Hey there David,
Yes we do have a UBA practical debugging tips Knowledge Base article here. It coves more nuanced debugging techniques with the system, and some configurability points. So simply put, there is no real queueing system and it’s more a matter of how the Horde Coordinator receives the requests, and services them accordingly. It’s really important to note that UBA works best with Horde, but Horde is not a hard requirement. By using Horde with UBA, you’re utilizing it as a UBA Coordinator, of which the most important logic can be seen here. Fundamentally it’s all about how many cores you’re trying to acquire at any given moment, and if you cannot obtain any, it will continue on with local actions and try again at a later point (and as a result, no such queue). It’s important to note that the nature of the work and the potential for a local user to cancel a build is high enough that managing a queue could result in a lot more work than simply retrying. To my understanding, there is no such queue/priority concept that we currently have within the UBA Horde Coordinator.

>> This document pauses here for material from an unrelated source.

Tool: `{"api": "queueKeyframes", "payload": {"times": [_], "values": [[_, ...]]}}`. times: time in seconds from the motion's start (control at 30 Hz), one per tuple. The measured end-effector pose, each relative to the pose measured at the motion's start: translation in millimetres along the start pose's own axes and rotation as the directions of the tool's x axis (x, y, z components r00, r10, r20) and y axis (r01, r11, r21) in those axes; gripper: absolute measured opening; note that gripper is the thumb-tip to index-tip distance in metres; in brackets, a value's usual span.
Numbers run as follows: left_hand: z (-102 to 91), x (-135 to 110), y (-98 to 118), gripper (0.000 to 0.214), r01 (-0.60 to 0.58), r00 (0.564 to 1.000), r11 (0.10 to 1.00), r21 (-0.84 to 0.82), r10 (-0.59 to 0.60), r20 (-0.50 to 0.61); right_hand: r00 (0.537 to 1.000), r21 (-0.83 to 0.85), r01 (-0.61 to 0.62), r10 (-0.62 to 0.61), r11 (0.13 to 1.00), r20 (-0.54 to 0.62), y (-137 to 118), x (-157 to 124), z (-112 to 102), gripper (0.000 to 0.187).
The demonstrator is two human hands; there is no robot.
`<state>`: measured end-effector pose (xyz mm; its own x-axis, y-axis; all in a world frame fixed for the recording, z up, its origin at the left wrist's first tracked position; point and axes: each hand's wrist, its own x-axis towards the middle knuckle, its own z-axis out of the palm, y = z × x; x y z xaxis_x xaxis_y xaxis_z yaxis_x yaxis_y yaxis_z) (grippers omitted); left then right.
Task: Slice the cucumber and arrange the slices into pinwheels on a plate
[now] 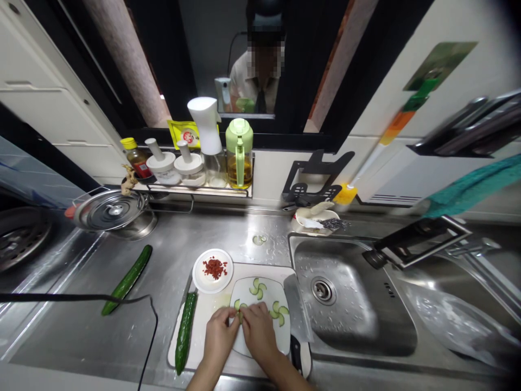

Now - given the topology you’ve got (4 incredibly powerful machines), I could see where such a queue system would make sense and feel necessary. I’d probably recommend more machines with less cores (16/32) - to my knowledge multi concurrent leases on a single agent isn’t exactly something we support (and as a result do); that is to say, you can’t split up the 88 cores evenly to be used by 11 different users.
- To my understanding, there is no such queue/priority concept that we currently have within the UBA Horde Coordinator.
- Answered above, but one extra detail here is MaxCPU - which is particularly useful in constraining the number of CPU cores you require from the cluster (so ideally a common denominator for you cluster so you’re using clean increments)
- ubaStorageServer utilizes the StoreCapacityGb for it’s CAS - this is used to host any order of inputs/outputs that will be served.
- This is particularly relevant in preventing over the wire transmission as you’ll utilize local storage before coordinating via detours.
- The answer here really depends on your variability of builds (branches, etc) across your UBA agents, their lifetime, and just how much could be practically re-used
- Default being 40gb, with a more constrained of 20gb as necessary.
- Regarding further comparative benchmarks, this isn’t something we’ve strictly done. You can monitor your UP/DOWN via UBAVisualizer to get a sense of average local reuse
- bUsePCHFiles & bUseUnityBuild
- No clear answer here, as intent & environment really matters (especially for use unity build)
- In short, bUseUnityBuild==false will result in far more actions - which will cause more contention for cores, albeit for shorter duration
- PCH Files can be pretty large, so this will place further demand on bandwidth. UBA is at it’s best in a bandwidth rich environment, but should you have lower upload speed, you may want to disable pch via -NoPCH
Related - we will be working a bit on our Horde Analytics & Telemetry over the coming quarters, and something I’m looking to provide more data & hooks for is the UBA build context. As with any optimization and profiling efforts, it’s best to work off data. Given the amount of variability of setups in infrastructure & network, it’s hard to prescribe a perfect set of tuning variables - so it’s best for us to create a telemetry & analytics stream for users to nail their setup through measurement.